Research has shown that cortisol peaks in the morning( Reference Van Cauter, Aschoff and DeGroot 53 ), which was reflected in the present study, and decreases over the course of the day. Elevated levels of cortisol inhibit the synthesis of pro-inflammatory cytokines( Reference Swolin-Eide and Ohlsson 54 ). We hypothesised that this potential inhibition may explain the observed initial decrease in the pro-inflammatory cytokines (IL-6, IL-8, TNFα) from baseline (blood draw schedule between 08·00 and 09·00 hours) to the 3 h blood draw (scheduled between 11·00 and 12·00 hours). However, none of the correlations was significant.
In summary, the addition of a dairy fraction rich in MFGM reduced the iAUC in postprandial insulin, total cholesterol, LDL-cholesterol and sICAM responses over the 6 h postprandial period, and increased the production of the anti-inflammatory cytokine IL-10. The addition of a dairy fraction rich in MFGM also attenuated the increases in insulin at 1 h in individuals with elevated fasting CRP. Results from this study suggest that the addition of a dairy fraction rich in MFGM attenuates the negative metabolic and inflammatory effects of a high-fat meal rich in saturated fat, specifically palmitate.
Supplementary material
The supplementary material for this article can be found at http://www.journals.cambridge.org/10.1017/jns.2015.42
Acknowledgements
The authors would like to thank the study participants for their time and efforts to comply with the study requirements. The authors thank Fonterra Co-operative Group Ltd (New Zealand) for supplying the BCP50 product for use in this study. The authors thank the Western Human Nutrition Research Center kitchen personnel, Dustin Burnett, Sara Dowling and Julie Edwards; phlebotomist, Jerome Crawford; physiologist, Mary Gustafson; and molecular biologist, Pieter Oort for their dedication to the project. The US Department of Agriculture is an equal opportunity employer and provider.

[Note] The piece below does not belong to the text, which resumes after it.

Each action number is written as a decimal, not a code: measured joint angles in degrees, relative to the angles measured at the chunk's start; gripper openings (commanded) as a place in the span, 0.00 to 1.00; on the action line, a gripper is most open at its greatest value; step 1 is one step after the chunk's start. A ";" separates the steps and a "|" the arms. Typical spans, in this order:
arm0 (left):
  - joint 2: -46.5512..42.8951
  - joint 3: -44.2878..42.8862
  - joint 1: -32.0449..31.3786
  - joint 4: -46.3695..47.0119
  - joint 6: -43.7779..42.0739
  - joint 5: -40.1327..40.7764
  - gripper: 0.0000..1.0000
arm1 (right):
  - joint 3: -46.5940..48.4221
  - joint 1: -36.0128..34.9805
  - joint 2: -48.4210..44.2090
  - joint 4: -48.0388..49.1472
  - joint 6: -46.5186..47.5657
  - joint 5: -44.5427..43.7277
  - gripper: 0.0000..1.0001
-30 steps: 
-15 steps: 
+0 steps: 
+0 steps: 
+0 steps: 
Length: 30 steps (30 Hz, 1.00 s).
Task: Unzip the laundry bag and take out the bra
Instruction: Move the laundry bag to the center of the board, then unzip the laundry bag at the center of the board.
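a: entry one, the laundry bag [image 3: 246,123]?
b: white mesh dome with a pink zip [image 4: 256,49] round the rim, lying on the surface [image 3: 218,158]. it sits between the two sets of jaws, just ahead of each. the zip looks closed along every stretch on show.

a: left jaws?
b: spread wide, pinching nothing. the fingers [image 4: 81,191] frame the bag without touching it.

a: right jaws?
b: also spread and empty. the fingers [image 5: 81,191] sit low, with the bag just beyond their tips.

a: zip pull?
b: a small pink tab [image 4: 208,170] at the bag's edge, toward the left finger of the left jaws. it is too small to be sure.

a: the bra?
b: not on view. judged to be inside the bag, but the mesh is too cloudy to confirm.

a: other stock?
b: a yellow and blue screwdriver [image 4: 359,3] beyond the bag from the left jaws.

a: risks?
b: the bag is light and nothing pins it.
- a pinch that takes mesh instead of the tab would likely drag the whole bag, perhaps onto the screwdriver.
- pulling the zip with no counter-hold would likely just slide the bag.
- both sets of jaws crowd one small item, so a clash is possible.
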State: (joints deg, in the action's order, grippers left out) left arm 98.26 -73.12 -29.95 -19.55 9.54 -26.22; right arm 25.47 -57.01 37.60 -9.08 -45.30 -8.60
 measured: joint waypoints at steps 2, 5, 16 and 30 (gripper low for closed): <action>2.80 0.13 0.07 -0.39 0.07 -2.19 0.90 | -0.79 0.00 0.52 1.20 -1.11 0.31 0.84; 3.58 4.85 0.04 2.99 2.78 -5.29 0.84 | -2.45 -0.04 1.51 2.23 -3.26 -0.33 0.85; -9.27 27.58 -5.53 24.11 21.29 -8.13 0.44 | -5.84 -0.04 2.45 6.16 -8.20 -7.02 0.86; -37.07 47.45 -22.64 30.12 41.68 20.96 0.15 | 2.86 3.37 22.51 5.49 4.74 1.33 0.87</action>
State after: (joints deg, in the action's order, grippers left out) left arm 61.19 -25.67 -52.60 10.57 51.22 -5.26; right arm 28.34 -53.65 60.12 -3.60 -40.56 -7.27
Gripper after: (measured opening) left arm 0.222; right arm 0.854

A. M. Z., J. T. S., J. B. G. and M. D. V. L. designed the research; E. D., N. R., T. S. R. and E. R. G. conducted the research; E. D. analysed the data; and E. D., A. M. Z., J. T. S. and M. D. V. L. wrote the paper. E. D. had primary responsibility for the final content. All authors read and approved the final manuscript.
M. D. V. L., A. M. Z. and J. T. S. have received research funding from the National Dairy Council; A. M. Z. received a stipend from the National Dairy Council to present a talk at a symposium in 2013. The founding sponsors had no role in the design of the study; in the collection, analyses, or interpretation of the data; in the writing of the manuscript, and in the decision to publish the results.